Nice..... more A.F. success stories . Don't you know, silly, that these problems are of no consequence to the manufacturers and code making panel. Don't expect an inspector to say a disparaging word about it either. Now be a good little pawn, keep quiet, and continue to eat the sh*t so they can make their money.
Thank you


----------



## MHElectric (Oct 14, 2011)

Put a regular breaker on it instead and throw that arc fault breaker in the trash where it belongs.


----------



## Meadow (Jan 14, 2011)

elecpatsfan said:


> Nice..... more A.F. success stories . Don't you know, silly, that these problems are of no consequence to the manufacturers and code making panel. Don't expect an inspector to say a disparaging word about it either.

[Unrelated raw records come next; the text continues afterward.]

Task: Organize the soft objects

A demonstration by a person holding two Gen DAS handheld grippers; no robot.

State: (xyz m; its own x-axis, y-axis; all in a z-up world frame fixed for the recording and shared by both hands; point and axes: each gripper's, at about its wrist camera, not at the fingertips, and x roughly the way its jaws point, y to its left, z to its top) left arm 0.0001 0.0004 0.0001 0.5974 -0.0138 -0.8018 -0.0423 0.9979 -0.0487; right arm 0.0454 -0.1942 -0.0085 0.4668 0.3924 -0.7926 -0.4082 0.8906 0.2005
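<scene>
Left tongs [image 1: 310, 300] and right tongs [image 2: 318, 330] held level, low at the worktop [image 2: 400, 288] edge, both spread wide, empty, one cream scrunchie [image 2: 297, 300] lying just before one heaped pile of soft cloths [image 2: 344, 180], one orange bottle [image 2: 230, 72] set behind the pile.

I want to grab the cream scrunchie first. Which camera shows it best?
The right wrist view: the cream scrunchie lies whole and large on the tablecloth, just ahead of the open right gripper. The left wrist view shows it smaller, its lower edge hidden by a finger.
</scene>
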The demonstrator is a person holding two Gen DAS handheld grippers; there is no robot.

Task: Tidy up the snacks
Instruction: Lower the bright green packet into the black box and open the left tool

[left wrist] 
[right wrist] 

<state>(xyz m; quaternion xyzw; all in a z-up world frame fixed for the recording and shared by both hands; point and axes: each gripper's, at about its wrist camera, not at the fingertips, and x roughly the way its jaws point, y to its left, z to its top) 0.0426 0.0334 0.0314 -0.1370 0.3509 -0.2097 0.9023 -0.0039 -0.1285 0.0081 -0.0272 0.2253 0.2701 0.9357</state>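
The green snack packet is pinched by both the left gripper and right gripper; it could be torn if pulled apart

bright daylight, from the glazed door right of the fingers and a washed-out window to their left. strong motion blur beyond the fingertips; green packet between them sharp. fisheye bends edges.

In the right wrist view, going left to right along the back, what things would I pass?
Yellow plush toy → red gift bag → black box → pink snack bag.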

Now be a good little pawn, keep quiet, and continue to eat the sh*t so they can make their money.
> Thank you


:thumbup::laughing: Best AFCI quote ever!


----------



## zen (Jun 15, 2009)

When I would go to a warranty call for afci tripping the most common thing I would find would be the bare ground touched the neutral either from something plugged in it and causing the wires to move, not pigtailing, or just plain not "training" the wires back in the box . 

learning to learn


----------



## aftershockews (Dec 22, 2012)

On more than one occassion I have been able to move the problem AFCI breaker to a different phase and this solved the issue.


----------



## 99cents (Aug 20, 2012)

To me, it's simple. An arc fault breaker senses arcs and sparks. An electric motor can create arcs and sparks. They don't mix.

I guess I would have to have a degree in electrical engineering to NOT understand this.


----------



## Wirenuting (Sep 12, 2010)

99cents said:


> To me, it's simple. An arc fault breaker senses arcs and sparks. An electric motor can create arcs and sparks. They don't mix. I guess I would have to have a degree in electrical engineering to NOT understand this.


Had one that tripped a GFCI every time they cleaned their garbage disposal. They dumped ice in it and on humid days it tripped.


----------